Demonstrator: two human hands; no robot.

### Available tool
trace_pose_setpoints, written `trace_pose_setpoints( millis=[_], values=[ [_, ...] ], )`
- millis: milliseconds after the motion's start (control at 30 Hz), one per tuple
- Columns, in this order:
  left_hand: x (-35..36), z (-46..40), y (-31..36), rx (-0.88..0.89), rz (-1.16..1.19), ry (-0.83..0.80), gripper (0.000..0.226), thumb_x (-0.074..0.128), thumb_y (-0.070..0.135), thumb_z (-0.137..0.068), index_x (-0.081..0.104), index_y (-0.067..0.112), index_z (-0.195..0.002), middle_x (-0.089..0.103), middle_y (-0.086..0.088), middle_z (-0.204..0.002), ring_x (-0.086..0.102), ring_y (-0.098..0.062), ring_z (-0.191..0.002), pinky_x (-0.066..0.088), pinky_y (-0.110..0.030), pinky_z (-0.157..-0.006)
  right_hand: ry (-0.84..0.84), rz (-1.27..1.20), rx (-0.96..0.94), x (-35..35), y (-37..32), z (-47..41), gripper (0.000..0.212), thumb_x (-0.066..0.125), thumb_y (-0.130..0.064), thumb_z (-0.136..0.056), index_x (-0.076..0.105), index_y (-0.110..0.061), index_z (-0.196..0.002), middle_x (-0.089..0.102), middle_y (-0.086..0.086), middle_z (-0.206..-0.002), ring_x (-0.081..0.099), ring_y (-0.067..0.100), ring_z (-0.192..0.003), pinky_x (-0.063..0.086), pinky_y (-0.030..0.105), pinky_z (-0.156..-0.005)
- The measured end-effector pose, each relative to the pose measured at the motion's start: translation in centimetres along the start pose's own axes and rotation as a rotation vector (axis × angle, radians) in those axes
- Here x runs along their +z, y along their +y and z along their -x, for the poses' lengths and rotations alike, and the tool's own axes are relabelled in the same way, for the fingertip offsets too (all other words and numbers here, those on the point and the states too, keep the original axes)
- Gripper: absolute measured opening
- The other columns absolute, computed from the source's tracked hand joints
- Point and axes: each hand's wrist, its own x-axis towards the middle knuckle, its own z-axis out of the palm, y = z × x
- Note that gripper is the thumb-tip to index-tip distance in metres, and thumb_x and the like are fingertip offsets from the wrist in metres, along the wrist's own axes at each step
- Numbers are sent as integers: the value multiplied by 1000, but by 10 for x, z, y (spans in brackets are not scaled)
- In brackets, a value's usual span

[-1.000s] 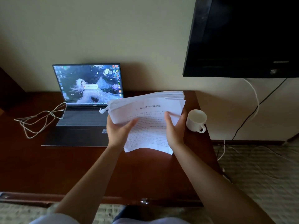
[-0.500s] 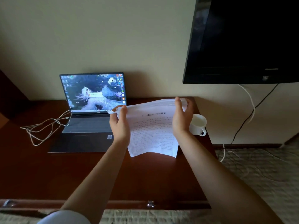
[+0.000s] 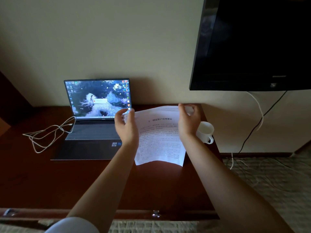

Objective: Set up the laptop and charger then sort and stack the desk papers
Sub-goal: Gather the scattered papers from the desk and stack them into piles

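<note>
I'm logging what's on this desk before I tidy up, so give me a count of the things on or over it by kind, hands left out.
Laptop: 1
White charger cable: 1
Paper stack, held over the desk by the left hand and right hand: 1
White cup: 1
Total: 4

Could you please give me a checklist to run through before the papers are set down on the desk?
1. Grip on both sides: ok. The left hand and right hand each hold a top corner of the papers.
2. Edges squared: cannot tell. The top edges look fanned and the bottom edge bows.
3. Landing spot free: ok. Bare desk lies below the papers.
4. Cup out of the way: not ok. It stands close beside the right hand.
5. Laptop set up: ok. It is open with the screen lit.
6. Charger cable plugged in: cannot tell. It reaches the laptop's left edge.
</note>
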Motion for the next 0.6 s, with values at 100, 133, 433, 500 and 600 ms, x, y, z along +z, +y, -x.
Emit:
trace_pose_setpoints(
  millis=[100, 133, 433, 500, 600],
  values=[
    [2, -4, 0, -7, -27, 23, 3, 59, 20, -87, 60, 18, -89, 58, 2, -91, 52, -13, -85, 43, -28, -79, 6, 11, -22, 1, -2, -4, 13, 67, -19, -82, 54, -19, -82, 57, -14, -80, 55, 7, -78, 40, 21, -74],
    [2, -5, 0, 5, -33, 27, 5, 61, 23, -87, 59, 19, -90, 59, 1, -93, 53, -13, -87, 44, -28, -81, -7, 18, -35, 1, -3, -4, 14, 68, -20, -83, 55, -17, -86, 55, -15, -81, 54, 4, -80, 39, 18, -74],
    [8, -8, 0, 70, -100, 4, 14, 58, 22, -89, 54, 22, -102, 55, 3, -98, 54, -19, -98, 45, -30, -85, -86, 27, -138, 2, 0, -10, 35, 68, -7, -81, 54, -11, -112, 52, -17, -89, 49, -17, -81, 36, 6, -74],
    [11, -8, 2, 63, -74, 3, 14, 57, 21, -91, 54, 21, -104, 54, 2, -94, 53, -17, -90, 43, -29, -80, -71, 1, -111, -1, -1, -12, 35, 66, -11, -84, 53, -11, -116, 54, -13, -90, 52, -10, -81, 38, 16, -79],
    [-1, -14, -6, 183, -124, -181, 53, 69, 34, -81, 44, 24, -127, 50, 6, -120, 49, -14, -111, 39, -25, -98, -226, 66, -16, -14, 6, -12, 57, 68, -31, -85, 42, -24, -135, 45, -15, -129, 41, -2, -119, 31, 18, -98]
  ],
)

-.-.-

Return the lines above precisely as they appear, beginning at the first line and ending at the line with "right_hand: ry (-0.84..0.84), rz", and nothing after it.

» Solution for this task:
Demonstrator: two human hands; no robot.

### Available tool
trace_pose_setpoints, written `trace_pose_setpoints( millis=[_], values=[ [_, ...] ], )`
- millis: milliseconds after the motion's start (control at 30 Hz), one per tuple
- Columns, in this order:
  left_hand: x (-35..36), z (-46..40), y (-31..36), rx (-0.88..0.89), rz (-1.16..1.19), ry (-0.83..0.80), gripper (0.000..0.226), thumb_x (-0.074..0.128), thumb_y (-0.070..0.135), thumb_z (-0.137..0.068), index_x (-0.081..0.104), index_y (-0.067..0.112), index_z (-0.195..0.002), middle_x (-0.089..0.103), middle_y (-0.086..0.088), middle_z (-0.204..0.002), ring_x (-0.086..0.102), ring_y (-0.098..0.062), ring_z (-0.191..0.002), pinky_x (-0.066..0.088), pinky_y (-0.110..0.030), pinky_z (-0.157..-0.006)
  right_hand: ry (-0.84..0.84), rz (-1.27..1.20), rx (-0.96..0.94), x (-35..35), y (-37..32), z (-47..41), gripper (0.000..0.212), thumb_x (-0.066..0.125), thumb_y (-0.130..0.064), thumb_z (-0.136..0.056), index_x (-0.076..0.105), index_y (-0.110..0.061), index_z (-0.196..0.002), middle_x (-0.089..0.102), middle_y (-0.086..0.086), middle_z (-0.206..-0.002), ring_x (-0.081..0.099), ring_y (-0.067..0.100), ring_z (-0.192..0.003), pinky_x (-0.063..0.086), pinky_y (-0.030..0.105), pinky_z (-0.156..-0.005)

With that, the answer is finished.